Sur la compétence économique de la région, le débat s’est engagé sur la promotion d’entreprise en SCOP et Coopératives. (Créations d’entreprises, reprises d’activité par les salariés, monde viticole et agricole). La région doit se contenter d’agir exclusivement sur l’économie sociale et solidaire ; à contrario des aides données par la région aux entreprises capitalistes. Sur ce sujet vaste, il y a un désaccord sur le fond. En effet, si l’aide à la promotion de l’économie sociale et solidaire doit être une idée force de notre campagne, la compétence de la région ne se limite pas à ce seul secteur. Ce serait une erreur politique de mettre toutes les entreprises de la région dans le même sac. Sachant que 90% du tissu économique et donc des emplois sont issus des PME, de l’artisanat et de l’agriculture. La région doit être un lieu d’orientation et de soutien à l’économie régionale dans la perspective de combattre le chômage, d’améliorer la qualité des emplois, et de les pérenniser, en rupture avec les logiques libérales sur la baisse du « coût » du travail et la concurrence libre et non faussée.

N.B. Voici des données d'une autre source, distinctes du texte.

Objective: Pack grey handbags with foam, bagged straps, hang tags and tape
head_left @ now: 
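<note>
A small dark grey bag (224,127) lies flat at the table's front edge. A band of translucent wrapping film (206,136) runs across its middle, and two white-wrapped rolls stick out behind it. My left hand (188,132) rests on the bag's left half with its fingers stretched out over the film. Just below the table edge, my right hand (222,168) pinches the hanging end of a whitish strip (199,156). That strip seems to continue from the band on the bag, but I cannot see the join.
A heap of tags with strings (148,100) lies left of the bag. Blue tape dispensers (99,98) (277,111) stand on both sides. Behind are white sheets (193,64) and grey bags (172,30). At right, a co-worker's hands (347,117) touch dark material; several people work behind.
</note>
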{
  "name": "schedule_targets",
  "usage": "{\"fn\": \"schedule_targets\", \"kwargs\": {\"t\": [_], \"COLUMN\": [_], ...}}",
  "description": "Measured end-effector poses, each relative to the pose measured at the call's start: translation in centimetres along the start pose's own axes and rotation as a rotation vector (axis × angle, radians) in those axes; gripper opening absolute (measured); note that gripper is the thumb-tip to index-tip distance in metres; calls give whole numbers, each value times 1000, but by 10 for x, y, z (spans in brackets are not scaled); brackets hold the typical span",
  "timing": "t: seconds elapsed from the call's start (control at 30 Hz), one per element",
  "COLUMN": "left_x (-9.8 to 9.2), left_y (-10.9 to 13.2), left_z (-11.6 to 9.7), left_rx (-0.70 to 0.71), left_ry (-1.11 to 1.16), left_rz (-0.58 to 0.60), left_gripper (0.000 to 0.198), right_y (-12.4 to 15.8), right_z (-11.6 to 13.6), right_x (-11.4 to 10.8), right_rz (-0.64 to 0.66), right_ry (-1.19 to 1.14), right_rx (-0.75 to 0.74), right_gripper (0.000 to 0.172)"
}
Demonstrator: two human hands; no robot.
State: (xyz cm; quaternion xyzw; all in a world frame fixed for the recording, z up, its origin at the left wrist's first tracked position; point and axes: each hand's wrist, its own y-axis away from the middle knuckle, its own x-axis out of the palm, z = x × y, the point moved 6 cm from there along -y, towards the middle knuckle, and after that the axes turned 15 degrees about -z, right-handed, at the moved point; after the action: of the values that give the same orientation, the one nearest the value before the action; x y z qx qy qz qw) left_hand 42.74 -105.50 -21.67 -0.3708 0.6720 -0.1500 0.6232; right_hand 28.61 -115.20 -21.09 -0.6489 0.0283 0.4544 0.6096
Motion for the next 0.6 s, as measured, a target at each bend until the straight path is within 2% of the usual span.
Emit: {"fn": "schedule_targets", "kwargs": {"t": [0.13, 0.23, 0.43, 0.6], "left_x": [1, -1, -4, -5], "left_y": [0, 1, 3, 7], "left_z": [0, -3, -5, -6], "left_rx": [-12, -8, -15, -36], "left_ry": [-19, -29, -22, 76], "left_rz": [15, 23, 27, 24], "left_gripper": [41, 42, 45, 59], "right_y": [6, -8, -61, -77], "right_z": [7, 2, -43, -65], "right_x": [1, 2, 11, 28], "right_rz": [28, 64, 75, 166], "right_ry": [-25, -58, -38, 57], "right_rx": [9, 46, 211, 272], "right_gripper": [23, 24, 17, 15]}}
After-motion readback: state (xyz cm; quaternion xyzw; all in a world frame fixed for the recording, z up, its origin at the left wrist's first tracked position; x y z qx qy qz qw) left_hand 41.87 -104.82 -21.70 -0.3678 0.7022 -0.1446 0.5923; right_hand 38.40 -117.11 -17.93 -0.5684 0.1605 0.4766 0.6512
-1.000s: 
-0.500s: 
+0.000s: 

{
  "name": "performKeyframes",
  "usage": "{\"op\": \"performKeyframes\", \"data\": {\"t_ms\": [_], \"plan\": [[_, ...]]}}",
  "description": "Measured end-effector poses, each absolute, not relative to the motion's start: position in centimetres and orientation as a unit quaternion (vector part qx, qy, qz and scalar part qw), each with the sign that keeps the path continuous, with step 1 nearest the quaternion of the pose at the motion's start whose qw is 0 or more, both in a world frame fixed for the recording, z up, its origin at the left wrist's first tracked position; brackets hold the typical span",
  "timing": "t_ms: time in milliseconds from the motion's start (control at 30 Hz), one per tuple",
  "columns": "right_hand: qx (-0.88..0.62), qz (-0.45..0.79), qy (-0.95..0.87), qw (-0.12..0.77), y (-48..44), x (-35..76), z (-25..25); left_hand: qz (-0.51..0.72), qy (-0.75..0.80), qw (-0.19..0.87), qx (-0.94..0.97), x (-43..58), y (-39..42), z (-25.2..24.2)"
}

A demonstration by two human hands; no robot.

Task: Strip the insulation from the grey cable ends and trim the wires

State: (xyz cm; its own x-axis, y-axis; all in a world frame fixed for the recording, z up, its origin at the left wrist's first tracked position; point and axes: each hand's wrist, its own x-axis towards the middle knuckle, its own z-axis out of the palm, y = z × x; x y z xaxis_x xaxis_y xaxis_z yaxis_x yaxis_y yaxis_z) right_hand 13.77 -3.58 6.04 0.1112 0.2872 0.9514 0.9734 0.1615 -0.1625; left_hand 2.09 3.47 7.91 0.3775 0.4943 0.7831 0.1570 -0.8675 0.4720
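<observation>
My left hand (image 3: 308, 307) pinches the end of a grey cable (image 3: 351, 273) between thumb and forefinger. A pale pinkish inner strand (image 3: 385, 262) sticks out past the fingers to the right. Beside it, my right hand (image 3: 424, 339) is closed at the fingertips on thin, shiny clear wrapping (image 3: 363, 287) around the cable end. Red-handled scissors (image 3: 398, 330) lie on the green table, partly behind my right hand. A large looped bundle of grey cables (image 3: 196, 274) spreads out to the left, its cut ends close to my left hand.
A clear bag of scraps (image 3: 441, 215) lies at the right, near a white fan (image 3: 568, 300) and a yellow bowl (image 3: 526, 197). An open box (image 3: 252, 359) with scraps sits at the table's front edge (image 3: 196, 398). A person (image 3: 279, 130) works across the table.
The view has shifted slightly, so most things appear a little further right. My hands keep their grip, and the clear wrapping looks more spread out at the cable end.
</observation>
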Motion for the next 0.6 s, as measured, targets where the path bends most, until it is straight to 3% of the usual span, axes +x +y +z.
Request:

Un débat politique s’est engagé sur le sens que la région pourrait donner à cette bataille idéologique dans cette période de crise du capitalisme. Ainsi le retour du politique dans le débat sur l’économie semble être une bataille essentielle pour cette campagne. Plusieurs mesures pourraient être annoncées dans la volonté de créer un établissement public de financement de l’économie locale qui regrouperait les banques mutualistes, les organisations patronales et syndicale, la Région. Ainsi que dans la création d’un fond régional pour le développement de l’emploi et de la formation. Ces établissements auraient comme mission d’orienter et de garantir l’investissement des banques dans l’économie réelle. Ainsi que la volonté de contractualiser avec les entreprises non capitalistes acceptant les objectifs de la région en matière économique, sociale, écologique et démocratique.
Facteur d’équilibre indispensable à une politique de relocalisation de l’activité économique et donc de réimplantation de site industriel en région dans la réappropriation des terres aujourd’hui en friche, d’autres outils comme les OPF doivent être réorientés.
A ce sujet la proposition d’un observatoire des inégalités territoriales doit être créé car il permettrait d’avoir une vision très précise de l’impact des politiques régionales dans les différents départements. Une politique inégalitaire qui a conduit à la polarisation des richesses sur Montpellier et son agglo et à la désertification de nombreux cantons. Les maisons de la région à l’étranger doivent être supprimées au profit de maisons départementales car elles ne correspondent en rien à la politique que nous voulons mener.
D’autres domaines ont été explorés notamment l’agriculture avec la promotion de filières bois en Régie en SCOP ou coopératives compte tenu de l’énorme potentiel de notre région. Mais aussi dans la relocalisation d’industries travaillant le liège dans les P.O. Les filières courtes doivent être privilégiées notamment en finançant des marchés fermiers couverts en partenariats entre les communes – départements – et région.